* **Exercise**
Lines in the records below that contain the word "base" must each be copied.

----

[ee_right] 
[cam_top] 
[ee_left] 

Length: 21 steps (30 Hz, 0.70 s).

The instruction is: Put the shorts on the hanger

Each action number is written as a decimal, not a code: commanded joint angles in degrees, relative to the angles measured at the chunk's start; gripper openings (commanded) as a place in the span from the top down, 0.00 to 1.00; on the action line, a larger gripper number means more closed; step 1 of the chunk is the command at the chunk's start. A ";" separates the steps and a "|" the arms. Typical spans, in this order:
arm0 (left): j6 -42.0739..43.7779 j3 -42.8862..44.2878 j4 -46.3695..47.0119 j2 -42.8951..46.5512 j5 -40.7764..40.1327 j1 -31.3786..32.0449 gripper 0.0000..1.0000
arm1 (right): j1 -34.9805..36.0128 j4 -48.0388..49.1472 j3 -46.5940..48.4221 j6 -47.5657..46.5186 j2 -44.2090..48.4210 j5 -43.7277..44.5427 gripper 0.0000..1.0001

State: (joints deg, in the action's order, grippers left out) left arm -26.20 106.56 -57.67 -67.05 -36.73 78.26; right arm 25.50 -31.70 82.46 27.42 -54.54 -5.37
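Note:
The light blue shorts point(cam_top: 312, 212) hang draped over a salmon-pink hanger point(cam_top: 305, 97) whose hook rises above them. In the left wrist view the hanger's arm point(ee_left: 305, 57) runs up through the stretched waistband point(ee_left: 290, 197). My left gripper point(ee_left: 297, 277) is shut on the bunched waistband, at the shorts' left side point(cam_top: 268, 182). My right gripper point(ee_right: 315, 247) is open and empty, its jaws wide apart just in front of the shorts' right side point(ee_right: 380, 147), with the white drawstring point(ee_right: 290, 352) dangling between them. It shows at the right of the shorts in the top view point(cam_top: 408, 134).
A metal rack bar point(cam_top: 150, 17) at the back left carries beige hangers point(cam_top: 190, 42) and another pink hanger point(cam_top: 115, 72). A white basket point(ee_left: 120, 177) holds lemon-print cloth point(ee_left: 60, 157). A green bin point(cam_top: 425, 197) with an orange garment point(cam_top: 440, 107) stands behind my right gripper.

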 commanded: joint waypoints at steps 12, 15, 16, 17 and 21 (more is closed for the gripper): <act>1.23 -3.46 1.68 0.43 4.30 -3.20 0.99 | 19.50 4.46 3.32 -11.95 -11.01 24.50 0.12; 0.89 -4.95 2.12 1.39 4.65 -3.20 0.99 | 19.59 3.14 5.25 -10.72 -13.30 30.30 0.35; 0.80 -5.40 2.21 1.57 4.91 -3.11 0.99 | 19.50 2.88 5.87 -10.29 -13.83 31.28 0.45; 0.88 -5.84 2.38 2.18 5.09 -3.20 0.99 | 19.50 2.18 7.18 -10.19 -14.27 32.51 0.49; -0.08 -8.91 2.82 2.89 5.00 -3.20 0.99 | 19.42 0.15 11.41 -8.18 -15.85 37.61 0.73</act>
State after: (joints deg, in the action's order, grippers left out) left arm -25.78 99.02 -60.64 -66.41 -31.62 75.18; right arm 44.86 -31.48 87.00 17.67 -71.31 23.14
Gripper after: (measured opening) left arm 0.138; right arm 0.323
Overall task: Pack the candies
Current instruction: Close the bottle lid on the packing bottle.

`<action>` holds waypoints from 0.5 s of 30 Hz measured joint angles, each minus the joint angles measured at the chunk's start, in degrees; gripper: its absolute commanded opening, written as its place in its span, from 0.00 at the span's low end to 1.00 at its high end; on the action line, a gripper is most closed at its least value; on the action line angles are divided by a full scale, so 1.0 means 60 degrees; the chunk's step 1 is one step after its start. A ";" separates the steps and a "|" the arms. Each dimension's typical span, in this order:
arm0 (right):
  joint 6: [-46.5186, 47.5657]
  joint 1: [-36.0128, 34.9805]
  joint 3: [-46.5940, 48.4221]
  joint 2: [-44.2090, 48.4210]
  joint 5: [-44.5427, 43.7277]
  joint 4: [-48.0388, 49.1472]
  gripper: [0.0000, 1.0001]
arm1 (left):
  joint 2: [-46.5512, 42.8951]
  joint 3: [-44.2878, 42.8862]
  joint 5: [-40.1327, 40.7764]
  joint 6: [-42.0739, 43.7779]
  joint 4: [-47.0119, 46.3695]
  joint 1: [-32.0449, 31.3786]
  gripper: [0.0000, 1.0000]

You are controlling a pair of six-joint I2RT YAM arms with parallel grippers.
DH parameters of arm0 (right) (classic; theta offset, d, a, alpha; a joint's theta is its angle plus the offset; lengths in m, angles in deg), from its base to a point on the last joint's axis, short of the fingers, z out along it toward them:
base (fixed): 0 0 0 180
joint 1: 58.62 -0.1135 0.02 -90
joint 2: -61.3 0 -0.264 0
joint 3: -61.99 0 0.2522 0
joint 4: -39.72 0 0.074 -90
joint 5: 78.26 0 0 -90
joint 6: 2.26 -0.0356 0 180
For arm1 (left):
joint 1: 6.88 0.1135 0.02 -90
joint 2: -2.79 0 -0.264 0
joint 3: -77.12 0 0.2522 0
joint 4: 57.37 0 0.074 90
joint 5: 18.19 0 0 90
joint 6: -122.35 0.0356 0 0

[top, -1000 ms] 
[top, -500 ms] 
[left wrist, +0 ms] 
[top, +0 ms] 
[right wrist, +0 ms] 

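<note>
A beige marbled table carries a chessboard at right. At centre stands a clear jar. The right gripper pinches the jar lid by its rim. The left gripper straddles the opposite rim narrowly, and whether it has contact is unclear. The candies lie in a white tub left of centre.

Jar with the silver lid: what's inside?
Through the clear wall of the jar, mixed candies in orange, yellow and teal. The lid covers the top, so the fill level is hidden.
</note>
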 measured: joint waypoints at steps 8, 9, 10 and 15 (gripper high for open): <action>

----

* **Task solution**
DH parameters of arm0 (right) (classic; theta offset, d, a, alpha; a joint's theta is its angle plus the offset; lengths in m, angles in deg), from its base to a point on the last joint's axis, short of the fingers, z out along it toward them:
base (fixed): 0 0 0 180

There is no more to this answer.